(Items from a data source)
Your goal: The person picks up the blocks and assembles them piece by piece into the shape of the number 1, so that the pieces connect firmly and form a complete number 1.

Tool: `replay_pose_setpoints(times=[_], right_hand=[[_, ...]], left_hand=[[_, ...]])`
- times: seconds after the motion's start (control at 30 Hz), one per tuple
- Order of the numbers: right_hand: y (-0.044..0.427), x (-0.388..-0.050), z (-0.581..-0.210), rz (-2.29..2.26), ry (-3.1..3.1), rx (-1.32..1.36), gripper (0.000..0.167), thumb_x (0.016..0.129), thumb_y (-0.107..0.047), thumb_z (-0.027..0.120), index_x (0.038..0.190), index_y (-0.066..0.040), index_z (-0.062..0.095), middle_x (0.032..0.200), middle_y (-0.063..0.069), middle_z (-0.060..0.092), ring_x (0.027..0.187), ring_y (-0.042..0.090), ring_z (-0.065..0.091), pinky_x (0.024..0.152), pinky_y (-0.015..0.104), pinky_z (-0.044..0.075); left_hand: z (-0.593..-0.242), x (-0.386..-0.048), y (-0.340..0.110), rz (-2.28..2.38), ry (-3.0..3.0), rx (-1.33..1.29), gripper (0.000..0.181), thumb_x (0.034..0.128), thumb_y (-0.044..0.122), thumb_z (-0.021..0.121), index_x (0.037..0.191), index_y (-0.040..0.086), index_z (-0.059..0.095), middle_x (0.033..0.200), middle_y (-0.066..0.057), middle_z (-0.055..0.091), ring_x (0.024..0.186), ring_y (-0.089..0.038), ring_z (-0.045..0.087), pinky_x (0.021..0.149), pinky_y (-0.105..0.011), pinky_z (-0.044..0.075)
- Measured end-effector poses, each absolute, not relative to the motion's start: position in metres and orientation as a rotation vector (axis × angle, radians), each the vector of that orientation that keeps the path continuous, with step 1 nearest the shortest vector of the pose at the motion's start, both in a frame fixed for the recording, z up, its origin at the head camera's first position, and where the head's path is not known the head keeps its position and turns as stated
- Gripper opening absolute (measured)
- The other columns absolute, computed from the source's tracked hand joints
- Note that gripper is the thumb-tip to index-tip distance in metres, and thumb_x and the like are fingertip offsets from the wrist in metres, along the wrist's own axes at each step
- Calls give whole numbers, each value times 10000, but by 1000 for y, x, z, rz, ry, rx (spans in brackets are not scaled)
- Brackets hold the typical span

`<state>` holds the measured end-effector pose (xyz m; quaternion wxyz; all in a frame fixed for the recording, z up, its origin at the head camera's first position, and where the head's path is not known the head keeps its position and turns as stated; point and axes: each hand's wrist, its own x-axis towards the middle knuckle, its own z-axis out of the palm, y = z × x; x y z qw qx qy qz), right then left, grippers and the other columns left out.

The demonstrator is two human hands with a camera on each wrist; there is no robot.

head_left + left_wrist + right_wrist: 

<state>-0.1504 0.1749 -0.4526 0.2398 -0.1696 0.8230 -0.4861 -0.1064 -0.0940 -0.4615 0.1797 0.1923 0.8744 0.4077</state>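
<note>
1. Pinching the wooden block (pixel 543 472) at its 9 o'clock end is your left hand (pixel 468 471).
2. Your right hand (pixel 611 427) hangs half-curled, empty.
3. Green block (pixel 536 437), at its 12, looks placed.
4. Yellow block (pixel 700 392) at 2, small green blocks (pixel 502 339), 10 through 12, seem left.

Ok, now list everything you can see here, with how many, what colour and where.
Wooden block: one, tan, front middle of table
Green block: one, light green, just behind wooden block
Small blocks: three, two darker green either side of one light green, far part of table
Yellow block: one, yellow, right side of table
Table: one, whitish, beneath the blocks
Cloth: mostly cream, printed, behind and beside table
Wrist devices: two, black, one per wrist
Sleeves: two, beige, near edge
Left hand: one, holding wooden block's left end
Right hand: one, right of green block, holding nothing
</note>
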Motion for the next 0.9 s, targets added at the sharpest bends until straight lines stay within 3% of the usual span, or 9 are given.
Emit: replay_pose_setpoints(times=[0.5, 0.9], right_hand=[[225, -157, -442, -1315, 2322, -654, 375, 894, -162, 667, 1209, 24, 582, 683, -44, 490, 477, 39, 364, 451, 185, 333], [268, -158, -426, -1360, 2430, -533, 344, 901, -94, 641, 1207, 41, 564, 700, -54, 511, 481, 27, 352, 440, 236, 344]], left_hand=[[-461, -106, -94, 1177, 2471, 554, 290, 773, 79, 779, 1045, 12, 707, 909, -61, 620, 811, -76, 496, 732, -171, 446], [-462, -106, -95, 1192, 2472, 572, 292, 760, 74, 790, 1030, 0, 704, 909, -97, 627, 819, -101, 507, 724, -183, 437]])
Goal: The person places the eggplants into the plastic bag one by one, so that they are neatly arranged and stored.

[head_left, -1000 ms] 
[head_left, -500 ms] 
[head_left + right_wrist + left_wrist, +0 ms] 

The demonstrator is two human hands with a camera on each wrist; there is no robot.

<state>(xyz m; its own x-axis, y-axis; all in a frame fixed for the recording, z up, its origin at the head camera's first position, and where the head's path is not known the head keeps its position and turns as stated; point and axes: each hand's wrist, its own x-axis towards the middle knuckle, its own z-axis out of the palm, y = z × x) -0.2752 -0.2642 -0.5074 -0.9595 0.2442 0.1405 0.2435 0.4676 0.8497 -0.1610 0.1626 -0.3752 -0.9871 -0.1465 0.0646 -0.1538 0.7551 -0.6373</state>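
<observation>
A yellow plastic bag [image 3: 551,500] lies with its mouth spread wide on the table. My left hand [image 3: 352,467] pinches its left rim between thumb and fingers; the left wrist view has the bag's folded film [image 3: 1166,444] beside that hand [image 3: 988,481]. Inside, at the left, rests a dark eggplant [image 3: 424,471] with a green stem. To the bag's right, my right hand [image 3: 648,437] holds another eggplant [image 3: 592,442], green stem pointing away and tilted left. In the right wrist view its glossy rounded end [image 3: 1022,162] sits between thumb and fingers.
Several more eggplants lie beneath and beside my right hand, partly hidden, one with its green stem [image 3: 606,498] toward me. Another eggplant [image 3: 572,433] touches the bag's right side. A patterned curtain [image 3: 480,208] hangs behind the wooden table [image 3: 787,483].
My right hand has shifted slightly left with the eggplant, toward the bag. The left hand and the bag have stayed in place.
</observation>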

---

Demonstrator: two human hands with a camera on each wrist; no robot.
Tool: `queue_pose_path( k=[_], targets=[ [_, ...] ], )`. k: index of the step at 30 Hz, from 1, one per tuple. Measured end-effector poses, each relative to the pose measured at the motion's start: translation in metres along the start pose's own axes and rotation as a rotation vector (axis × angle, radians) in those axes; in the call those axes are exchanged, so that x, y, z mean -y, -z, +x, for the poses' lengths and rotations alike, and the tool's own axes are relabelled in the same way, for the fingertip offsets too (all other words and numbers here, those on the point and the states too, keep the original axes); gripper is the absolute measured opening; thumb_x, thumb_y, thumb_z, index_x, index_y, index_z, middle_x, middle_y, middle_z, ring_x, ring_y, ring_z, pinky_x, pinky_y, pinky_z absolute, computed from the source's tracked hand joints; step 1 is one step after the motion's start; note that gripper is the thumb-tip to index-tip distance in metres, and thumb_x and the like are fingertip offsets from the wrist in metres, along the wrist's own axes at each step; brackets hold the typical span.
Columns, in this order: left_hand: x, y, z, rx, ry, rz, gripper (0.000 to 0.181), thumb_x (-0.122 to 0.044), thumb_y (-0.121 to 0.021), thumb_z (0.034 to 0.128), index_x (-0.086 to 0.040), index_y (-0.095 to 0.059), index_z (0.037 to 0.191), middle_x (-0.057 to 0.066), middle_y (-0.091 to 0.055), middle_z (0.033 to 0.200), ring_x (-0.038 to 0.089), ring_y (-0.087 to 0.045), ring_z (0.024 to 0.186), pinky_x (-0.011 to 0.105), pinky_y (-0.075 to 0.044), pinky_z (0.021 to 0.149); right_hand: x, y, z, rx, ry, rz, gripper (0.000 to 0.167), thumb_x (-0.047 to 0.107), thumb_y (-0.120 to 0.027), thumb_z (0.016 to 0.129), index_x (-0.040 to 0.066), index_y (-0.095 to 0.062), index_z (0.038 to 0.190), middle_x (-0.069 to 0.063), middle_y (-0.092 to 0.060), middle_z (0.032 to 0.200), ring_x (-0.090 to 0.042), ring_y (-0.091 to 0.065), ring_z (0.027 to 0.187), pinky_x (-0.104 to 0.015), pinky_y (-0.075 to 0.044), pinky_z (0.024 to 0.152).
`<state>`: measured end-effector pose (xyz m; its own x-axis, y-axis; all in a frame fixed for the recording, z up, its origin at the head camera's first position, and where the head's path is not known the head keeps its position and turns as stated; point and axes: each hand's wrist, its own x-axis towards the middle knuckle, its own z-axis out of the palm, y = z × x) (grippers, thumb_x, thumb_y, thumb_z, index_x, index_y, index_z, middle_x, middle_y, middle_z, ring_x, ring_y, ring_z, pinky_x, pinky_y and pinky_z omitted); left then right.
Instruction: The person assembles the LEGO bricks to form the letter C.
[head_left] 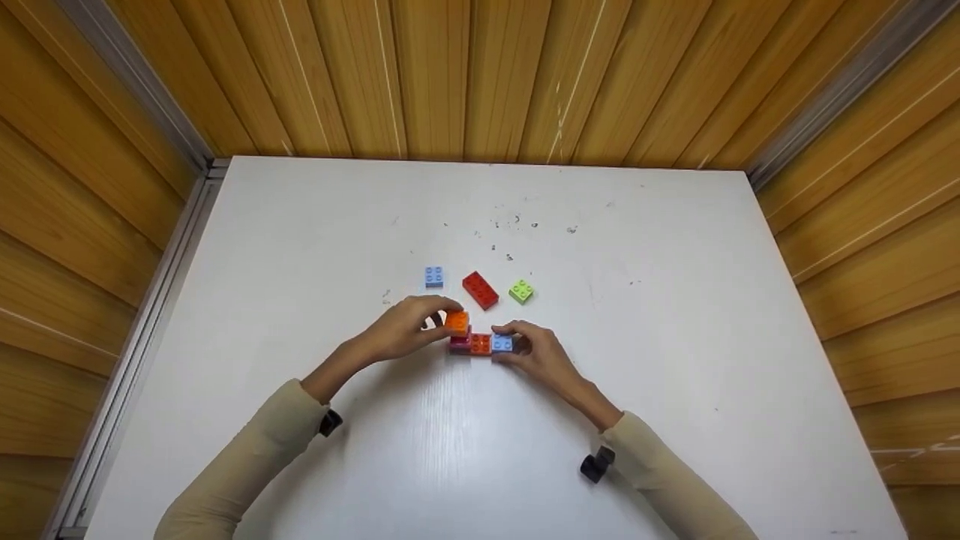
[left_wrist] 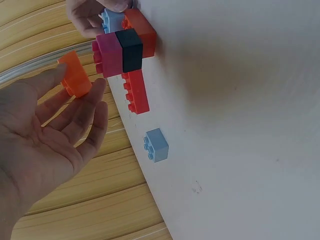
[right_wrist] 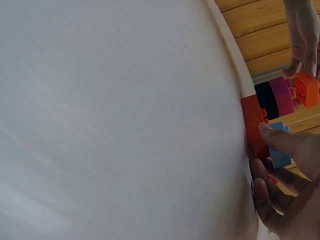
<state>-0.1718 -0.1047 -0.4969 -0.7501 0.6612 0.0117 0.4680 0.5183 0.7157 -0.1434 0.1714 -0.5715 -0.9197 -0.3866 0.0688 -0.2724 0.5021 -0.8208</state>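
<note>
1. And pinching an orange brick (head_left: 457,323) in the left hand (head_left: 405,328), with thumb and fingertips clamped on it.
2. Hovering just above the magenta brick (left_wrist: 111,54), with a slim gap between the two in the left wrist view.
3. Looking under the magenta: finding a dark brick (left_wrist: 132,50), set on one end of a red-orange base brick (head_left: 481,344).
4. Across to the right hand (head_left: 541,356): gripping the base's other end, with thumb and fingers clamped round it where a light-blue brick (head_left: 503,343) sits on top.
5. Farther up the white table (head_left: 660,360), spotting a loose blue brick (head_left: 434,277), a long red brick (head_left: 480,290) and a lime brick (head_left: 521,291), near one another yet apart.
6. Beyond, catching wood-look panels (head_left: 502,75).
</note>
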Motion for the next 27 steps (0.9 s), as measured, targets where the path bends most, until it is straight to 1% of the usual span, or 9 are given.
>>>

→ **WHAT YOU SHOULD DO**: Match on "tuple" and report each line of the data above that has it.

→ **SOLVED PROBLEM**:
- times: seconds after the motion's start (control at 30 Hz), one per tuple
Tool: `queue_pose_path( k=[_], targets=[ [_, ...] ], )`. k: index of the step at 30 Hz, from 1, one per tuple. Measured end-effector poses, each relative to the pose measured at the motion's start: translation in metres along the start pose's own axes and rotation as a rotation vector (axis × angle, radians) in those axes; in the call those axes are exchanged, so that x, y, z mean -y, -z, +x, for the poses' lengths and rotations alike, and the tool's own axes are relabelled in the same way, for the fingertip offsets too (all other words and numbers here, those on the point and the states too, keep the original axes); gripper is the absolute measured opening; thumb_x, thumb_y, thumb_z, index_x, index_y, index_z, middle_x, middle_y, middle_z, ring_x, ring_y, ring_z, pinky_x, pinky_y, pinky_z absolute, computed from the source's tracked hand joints; step 1 is one step after the motion's start; note that gripper is the thumb-tip to index-tip distance in metres, and thumb_x and the like are fingertip offsets from the wrist in metres, along the wrist's own axes at each step; brackets hold the typical span.

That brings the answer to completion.